Indeed, in 2022 it will be up to Indonesia to coordinate the work of the international forum. Indonesia is not only the most populous Muslim country in the world and the third most populous in Asia, but it is also a member of ASEAN (the only one of these in the G-20) and certainly among all, it has been the most committed to greater integration and democratization among the countries of Southeast Asia, as demonstrated by the recent case of the coup in Myanmar. For the "archipelago state", the Presidency of the G-20 will be the long-awaited opportunity to demonstrate to the world that democracy and Islam can coexist, that the country is on its way to development and shares the battle for sustainability and that it is a valid actor in international politics. It will try to exploit its position to better integrate ASEAN with the G-20 and will certainly play a mediating role between the US and China, also not to get trapped in their dispute.

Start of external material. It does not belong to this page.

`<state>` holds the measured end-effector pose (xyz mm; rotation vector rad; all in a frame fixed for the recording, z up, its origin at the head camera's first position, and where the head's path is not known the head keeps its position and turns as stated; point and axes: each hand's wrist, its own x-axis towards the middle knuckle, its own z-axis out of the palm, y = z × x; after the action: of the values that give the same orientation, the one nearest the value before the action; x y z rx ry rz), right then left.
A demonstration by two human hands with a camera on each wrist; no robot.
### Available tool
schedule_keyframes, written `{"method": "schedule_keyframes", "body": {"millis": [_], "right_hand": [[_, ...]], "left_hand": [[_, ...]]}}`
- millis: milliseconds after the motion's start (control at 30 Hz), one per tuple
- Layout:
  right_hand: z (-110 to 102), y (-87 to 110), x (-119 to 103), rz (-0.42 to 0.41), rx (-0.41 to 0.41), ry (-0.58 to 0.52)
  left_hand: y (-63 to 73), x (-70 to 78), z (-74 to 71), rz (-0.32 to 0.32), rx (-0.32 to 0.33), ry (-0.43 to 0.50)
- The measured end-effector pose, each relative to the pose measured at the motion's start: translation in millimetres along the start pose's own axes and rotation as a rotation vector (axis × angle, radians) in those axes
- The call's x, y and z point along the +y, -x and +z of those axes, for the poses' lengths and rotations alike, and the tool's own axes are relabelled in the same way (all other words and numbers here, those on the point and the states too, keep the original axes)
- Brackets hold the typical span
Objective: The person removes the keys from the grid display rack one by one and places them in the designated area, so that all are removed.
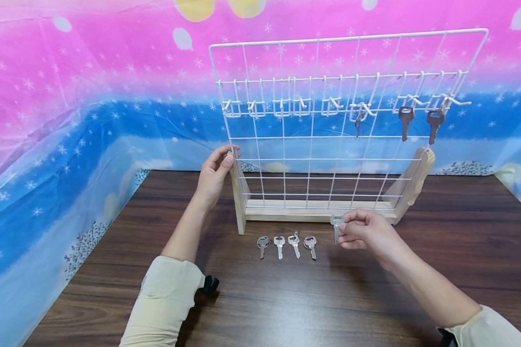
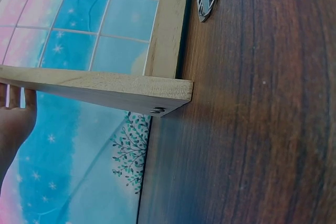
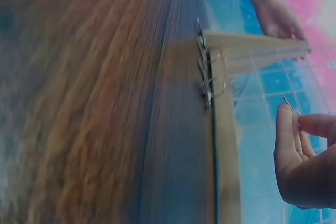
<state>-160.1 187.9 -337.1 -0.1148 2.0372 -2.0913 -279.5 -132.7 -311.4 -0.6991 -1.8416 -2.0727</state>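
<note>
My right hand [image 1: 371, 236] pinches a silver key [image 1: 336, 220] between thumb and fingers, just in front of the rack's wooden base bar [image 1: 321, 214]. The key's blade points down in the head view. My left hand [image 1: 213, 176] grips the upper end of the wooden side board [image 1: 238, 197] at the rack's left, thumb in front. In the left wrist view, fingertips [image 2: 29, 98] of that hand touch the board. On the table, several silver keys [image 1: 279, 246] lie in a row before the rack, some with rings. Three keys [image 1: 405, 121] hang from hooks at the rack's right.
The white wire grid rack [image 1: 311, 137] stands upright on its wooden frame. More white hooks [image 1: 301, 105] along its upper bar carry no keys. A dark wood-grain table [image 1: 286, 308] lies beneath, and a pink and blue cloth backdrop [image 1: 126, 120] hangs behind and at the left.
</note>
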Motion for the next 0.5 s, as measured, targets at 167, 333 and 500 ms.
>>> {"method": "schedule_keyframes", "body": {"millis": [167, 333, 500], "right_hand": [[-12.5, -7.8, 12.5, 0.063, -0.054, 0.096], [-19.0, -13.7, 25.1, 0.123, -0.119, 0.186], [-16.2, -19.2, 31.1, 0.151, -0.125, 0.248]], "left_hand": [[-0.9, -0.9, 0.5, -0.005, -0.001, -0.008], [0.0, -0.5, 0.3, -0.001, -0.004, 0.000], [0.5, 0.2, -0.8, 0.014, -0.017, 0.000]]}}
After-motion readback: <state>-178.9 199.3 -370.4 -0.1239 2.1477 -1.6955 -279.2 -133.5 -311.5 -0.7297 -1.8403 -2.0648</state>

Italy will have to team up with Indonesia to facilitate dialogue between the US and China, to soften relations between China and India and to strengthen UE-ASEAN relations. It is good to remember that Italy (together with Germany and France) has recently become an ASEAN Development Partner and this certainly constitutes a privileged observation point for the Asian scenario that our country must be able to make the most of, especially given the handover with Indonesia. Finally, it should not be forgotten that the EU and Indonesia have been negotiating a trade agreement for several years, but the differences of opinion on palm oil are effectively blocking it. The hope is that the Italian Presidency will be able to unlock this trade dossier, as well as those with the other ASEAN countries. A closer relationship between the EU and ASEAN through Italy and Indonesia will improve the dialogue between Europe and Asia and prevent the two geographical areas from being trapped in the dispute between the US and China.